Of course, that is not what happens in real life. What happens is that the brain has evolved a way to bypass the lag: instead of waiting for the information to come in, the brain computes a prediction of what is about to happen, and then compares that prediction to what actually happened, so that it can update its information and move forward.
The brain is an interesting computer. It is divided into several different regions that are leading a specific sets of tasks.
The motor cortex (the orange part in the illustration) is the part of the brain that handles “commands” to tell your arm to move, and your hand to grab that carrot and slice it with the knife (first panel). But while it sends these notes to your muscles, it also sends a “carbon copy” of that command to your cerebellum, another region sitting at the base of your skull (depicted in blue in the illustration). The cerebellum’s job is to use this copy to run a mental simulation of the movement. It calculates where the hand, the carrot and the knife should be in 50 milliseconds based on the command it just saw. Scientists call this the “Forward Model” (second panel).
The trouble sometimes, at least in my case, is that this internal simulator is often running a not-so-accurate version of reality. If the predicted position from the forward model does not match with the feedback coming from the muscle sensor (third panel), the cerebellum fires off an error signal and triggers a mid-flight correction. Or at least it should, or maybe it does in well-coordinated people. But for me, the “prediction” was so far from reality that by the time my cerebellum registered the mismatch and sound the siren for a course correction, the knife had already found the wrong target.
What’s the solution
I was wondering if these silly incidents would drop in occurrence if I were more “present”, or significantly less absent-minded.

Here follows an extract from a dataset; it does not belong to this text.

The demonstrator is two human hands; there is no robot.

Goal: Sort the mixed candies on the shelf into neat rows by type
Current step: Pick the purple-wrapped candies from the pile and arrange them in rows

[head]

How many actions do we perform every day without a single conscious thought? Walking, reaching for a mug, or slicing a carrot are movements we relegate to the “background” of our brains. We trust the Forward Model to handle the logistics while we think about our to-do lists or the snowfall outside. But for someone like me, “autopilot” might be a dangerous setting.
There isn’t a simple fix, since I cannot download a software update for my cerebellum. However, there is something to be said for sensory override. If I am “present”, I am giving my brain a second stream of data to work with: visual feedback. It is slower, and it requires more energy, but it acts as a secondary check on my faulty internal simulation.
I would love to tell you that this realization will make me a master of coordination. But as I sit here typing this with a stitched-up finger, I seriously doubt it.
I might still be clumsy, but at least now I know the reason why I trip over my own feet most of the time.